:: Available data

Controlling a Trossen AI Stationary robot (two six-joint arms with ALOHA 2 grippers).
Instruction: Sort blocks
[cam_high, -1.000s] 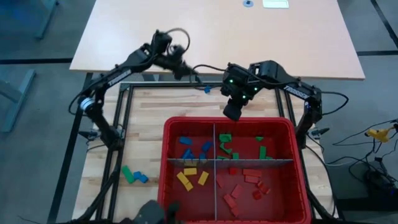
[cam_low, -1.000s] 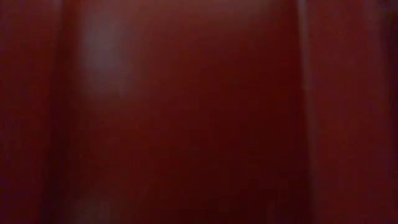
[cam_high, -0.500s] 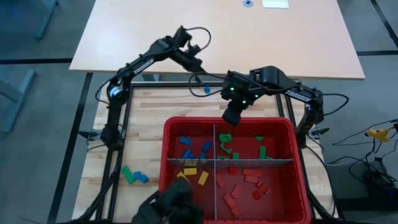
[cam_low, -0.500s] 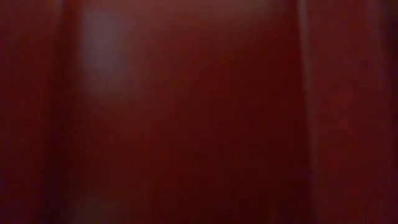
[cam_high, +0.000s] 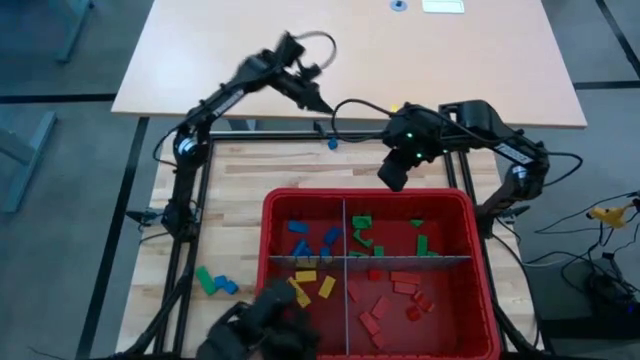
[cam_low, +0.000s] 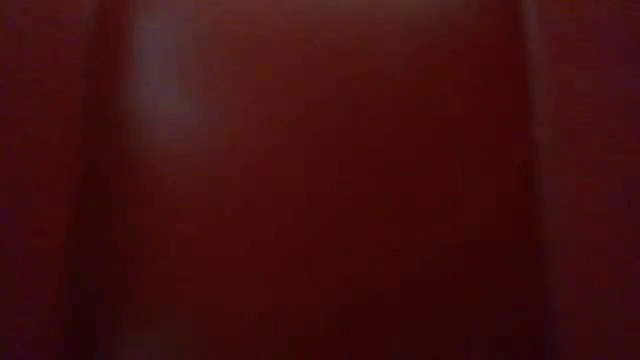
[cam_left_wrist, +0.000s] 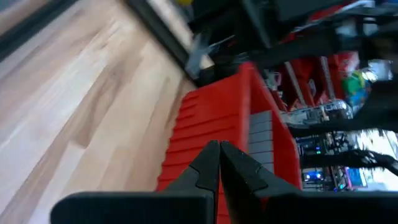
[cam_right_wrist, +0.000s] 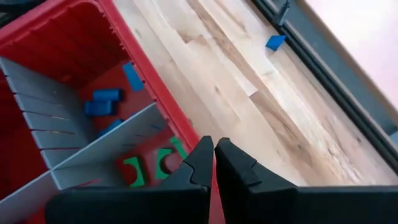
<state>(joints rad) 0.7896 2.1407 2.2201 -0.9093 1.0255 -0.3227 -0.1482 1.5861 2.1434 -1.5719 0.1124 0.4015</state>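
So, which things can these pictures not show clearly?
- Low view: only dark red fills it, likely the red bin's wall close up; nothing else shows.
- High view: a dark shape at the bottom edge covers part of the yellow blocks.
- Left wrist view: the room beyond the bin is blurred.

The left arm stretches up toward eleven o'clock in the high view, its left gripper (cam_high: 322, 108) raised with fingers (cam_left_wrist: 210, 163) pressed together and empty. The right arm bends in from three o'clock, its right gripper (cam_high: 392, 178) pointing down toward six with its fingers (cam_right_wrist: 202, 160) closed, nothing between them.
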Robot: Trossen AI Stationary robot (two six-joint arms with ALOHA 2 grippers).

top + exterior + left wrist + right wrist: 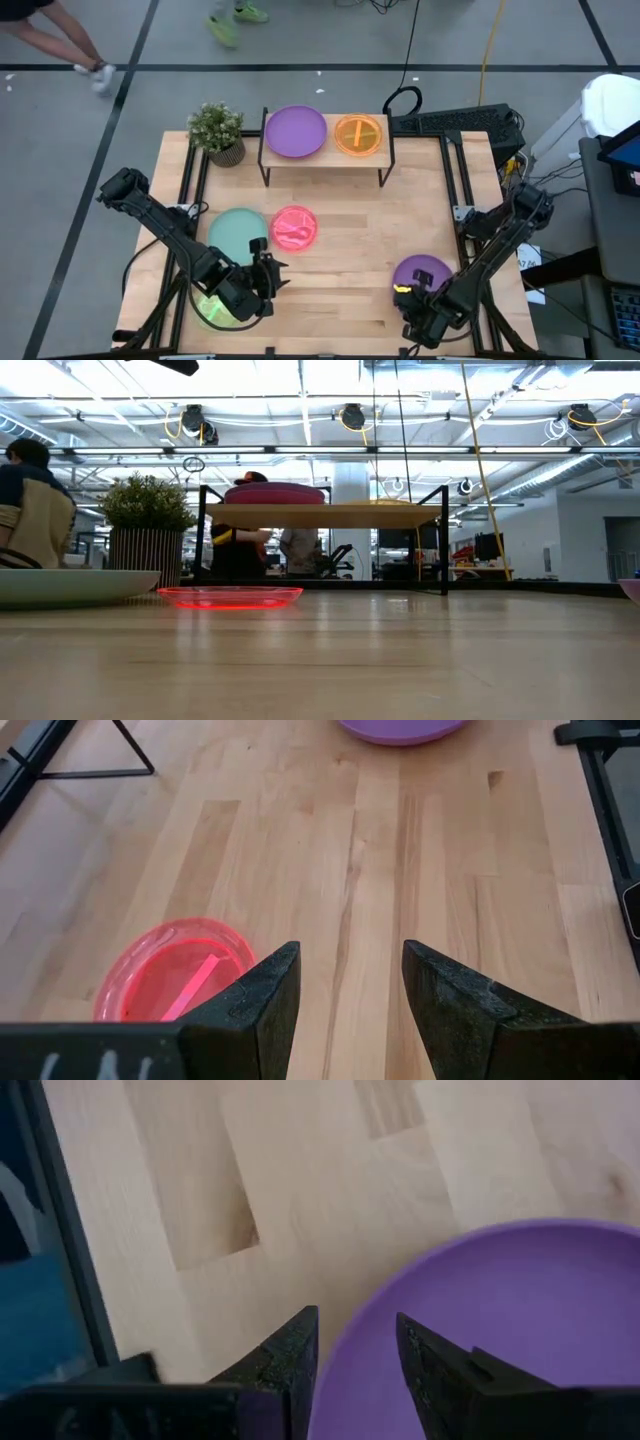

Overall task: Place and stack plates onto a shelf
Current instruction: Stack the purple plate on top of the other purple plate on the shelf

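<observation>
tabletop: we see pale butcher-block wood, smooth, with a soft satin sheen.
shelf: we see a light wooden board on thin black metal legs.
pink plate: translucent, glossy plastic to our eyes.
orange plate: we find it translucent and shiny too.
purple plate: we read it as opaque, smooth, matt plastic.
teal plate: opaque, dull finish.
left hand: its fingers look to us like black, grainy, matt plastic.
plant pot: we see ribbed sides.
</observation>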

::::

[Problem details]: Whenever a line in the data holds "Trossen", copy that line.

[Exercise answer]:
Controlling a Trossen AI Stationary robot (two six-joint arms with ALOHA 2 grippers).
Robot: Trossen AI Stationary robot (two six-joint arms with ALOHA 2 grippers).

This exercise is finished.